(Stored data)

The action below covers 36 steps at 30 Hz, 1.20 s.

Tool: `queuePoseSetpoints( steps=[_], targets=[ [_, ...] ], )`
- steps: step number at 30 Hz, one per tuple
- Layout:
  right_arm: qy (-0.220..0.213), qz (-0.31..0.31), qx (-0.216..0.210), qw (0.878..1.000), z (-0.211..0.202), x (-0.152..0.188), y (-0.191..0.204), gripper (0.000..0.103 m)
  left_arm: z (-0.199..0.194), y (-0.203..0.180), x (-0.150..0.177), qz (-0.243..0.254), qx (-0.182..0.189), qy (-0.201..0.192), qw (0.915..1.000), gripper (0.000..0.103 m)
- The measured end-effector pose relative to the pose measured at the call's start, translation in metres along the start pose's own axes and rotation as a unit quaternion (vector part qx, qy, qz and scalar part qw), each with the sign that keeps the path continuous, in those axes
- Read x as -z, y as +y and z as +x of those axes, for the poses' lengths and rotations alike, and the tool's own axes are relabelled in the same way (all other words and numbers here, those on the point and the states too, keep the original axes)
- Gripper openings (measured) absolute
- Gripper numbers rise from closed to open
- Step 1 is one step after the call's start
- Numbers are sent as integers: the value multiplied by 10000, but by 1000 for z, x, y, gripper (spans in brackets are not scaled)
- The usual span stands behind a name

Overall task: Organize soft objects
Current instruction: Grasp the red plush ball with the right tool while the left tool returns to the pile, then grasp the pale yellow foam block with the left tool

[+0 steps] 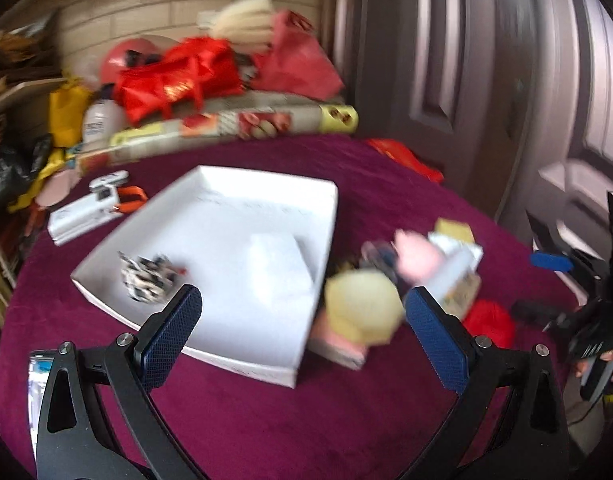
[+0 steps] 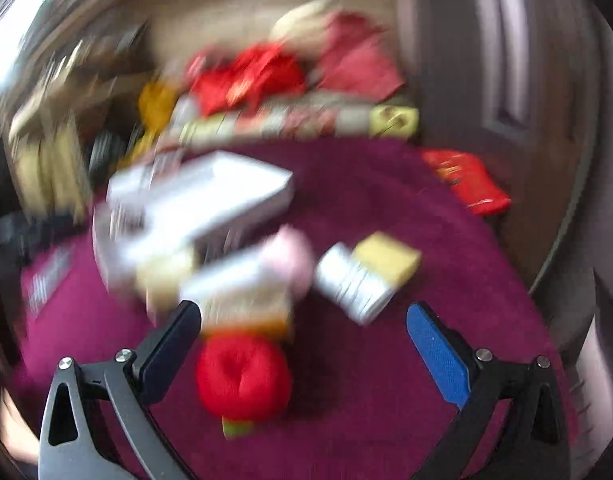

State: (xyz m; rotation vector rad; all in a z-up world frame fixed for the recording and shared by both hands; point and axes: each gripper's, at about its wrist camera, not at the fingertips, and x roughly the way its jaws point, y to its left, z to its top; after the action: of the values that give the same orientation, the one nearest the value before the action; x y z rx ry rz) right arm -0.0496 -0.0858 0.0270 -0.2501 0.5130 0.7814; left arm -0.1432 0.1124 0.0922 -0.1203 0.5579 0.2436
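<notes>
Both tools spread and empty over the bench, soft things not yet all in the tray.

Nearest, the right tool (image 2: 302, 322) hangs with fingers wide apart, the red soft ball (image 2: 242, 376) lying between them toward the 7 o'clock finger, ungripped; I judge it the next pick, which calls for centring, lowering and closing on it. The left tool (image 1: 302, 312), likewise wide and holding nothing, faces the white tray (image 1: 306, 364), with the yellow soft ball (image 1: 362, 308) at its 1 o'clock beside the tray's wall. In the tray sits one black-and-white soft ball (image 1: 148, 278). Farther, a pink soft piece (image 1: 416, 258) and small boxes (image 2: 362, 280) crowd the route; red bags (image 1: 178, 76) lie at 12 o'clock. Heavy blur hides detail.
</notes>
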Motion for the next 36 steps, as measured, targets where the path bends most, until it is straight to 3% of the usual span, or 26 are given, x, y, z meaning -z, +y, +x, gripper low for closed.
queuePoseSetpoints(
  steps=[3, 7, 10, 11, 17, 22, 31, 36],
  targets=[
    [256, -325, -104, 9991, 17, 8, 18, 103, 14, -11, 6, 96, 140, 274, 9995, 103],
    [597, -47, -384, 9975, 39, 10, 18, 102, 29, -24, 11, 381, 195, 555, 9975, 103],
    [898, -85, -451, 9949, 50, 19, 17, 80, 36, -34, 12, 688, 247, 621, 9954, 103],
    [968, -113, -510, 9939, 52, 24, 17, 61, 39, -35, 12, 761, 249, 624, 9948, 103],
    [718, 606, -724, 9929, 41, 33, -4, 60, 60, -35, 1, 851, 163, 710, 9937, 103],
    [691, 1391, -1074, 9820, 39, 39, -28, 60, 75, -41, 0, 1084, 59, 869, 9903, 100],
    [657, 1589, -1254, 9771, 43, 36, -33, 61, 83, -64, 7, 1476, 68, 999, 9840, 100],
    [646, 1645, -1281, 9759, 44, 37, -35, 61, 80, -65, 8, 1498, 86, 986, 9837, 92]
  ],
)
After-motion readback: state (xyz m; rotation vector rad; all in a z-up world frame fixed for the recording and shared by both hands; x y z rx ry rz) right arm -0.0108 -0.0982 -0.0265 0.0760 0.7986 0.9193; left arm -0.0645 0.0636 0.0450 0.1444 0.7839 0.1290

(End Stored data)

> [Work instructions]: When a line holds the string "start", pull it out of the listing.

> [Task result]:
- The measured end-effector pose relative to the pose measured at the call's start, translation in metres along the start pose's own axes and rotation as a unit quaternion (vector part qx, qy, qz and scalar part qw), each with the sign that keeps the path continuous, in those axes
- Step 1 is one step after the call's start

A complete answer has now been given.